My time at university was coming to a close. In the past two years I hadn’t really had any other relationships. I had explored my bisexuality and enjoyed sexual relationships with other girls, dabbled in drugs, something strictly verboten when you’re a competitive athlete. I hadn’t been with another man though. I couldn’t bring myself to. God, what was wrong with me?
*
In the video for ‘We Found Love In a Hopeless Place’ Rihanna is sat in a bath with a boyfriend looking like they've been arguing and smoking a faaag. Maybe. That’s my recollection anyway. A woman with a northern accent intones about how passionate and addictive toxic relationships are.
Well, shove your council estate up your arse. My parents really did meet in a hopeless place, and it wasn’t ghetto fabulous. Back in the mid eighties there was a huge apocalyptic famine in Ethiopia. It was constantly on the news. There’s a famous photograph from the time by (I think) Kevin Carter of a painfully emaciated little girl being stalked by a vulture. The ghoulish image embodied the suffering, though the photographer was lambasted for taking a photograph rather than helping the girl who he couldn’t do anything for. Taking her picture and letting the world see the suffering the best thing he could do. Tormented by feelings of guilt, he committed suicide some months later.

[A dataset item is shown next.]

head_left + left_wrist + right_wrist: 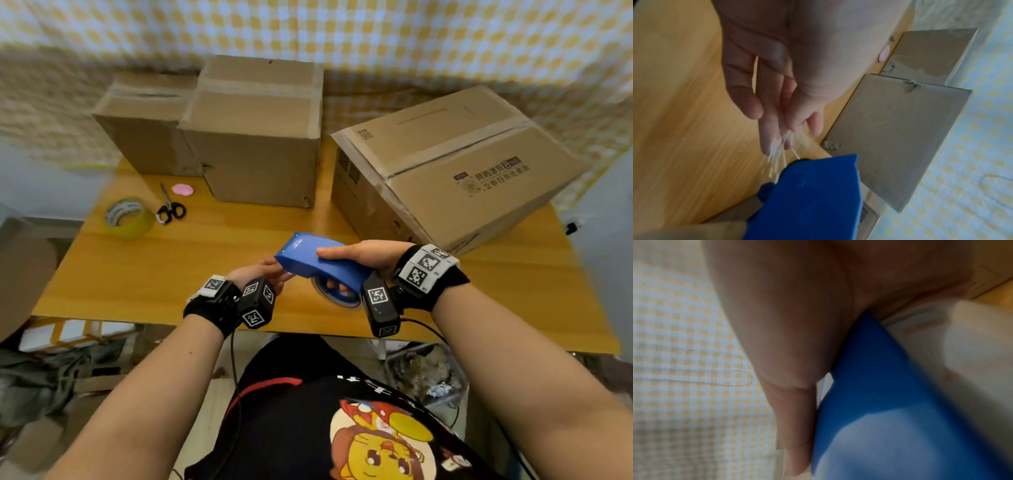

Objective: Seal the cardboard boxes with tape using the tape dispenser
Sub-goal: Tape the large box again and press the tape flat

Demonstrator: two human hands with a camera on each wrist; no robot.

Baba had recently qualified as a shiny new doctor and wanted to do something useful before he settled into the nine to world of hospital doctoring. With his parents enthusiastic blessing he took a position with the Red Cross and was sent to a refugee camp in Ethiopia.
My mother had been drifting through life since leaving school when she was sixteen. She had no great career ambitions but wanted to be useful. She was involved in her church and saw a poster selotaped up in the porch of the church hall looking for volunteers to go to Africa to do relief work. Mam hovered by the poster every time she went into the church hall, not sure what she thought of it. To her, the demonstration of her faith was doing good works. She hated those hypocrites who turned up at Mass on a Sunday then gossiped outside about so and so and whathisname for half an hour later before going home to shout at their kids and quietly despise their husbands.
Ailis felt called to go. She was frightened of going so far away to a different continent to a disaster zone with so much human misery, but she truly believed this was God’s plan for her. Life wasn’t supposed to be easy and her life was an absolute breeze compared to most. It behooved her to go there and help relieve some suffering.
She went to her priest one morning and told him her thoughts and he placed his hands over hers and told her she was exactly the kind of robust, determined creatures they were looking for. And that was that settled. Ailis was going to Ethiopia.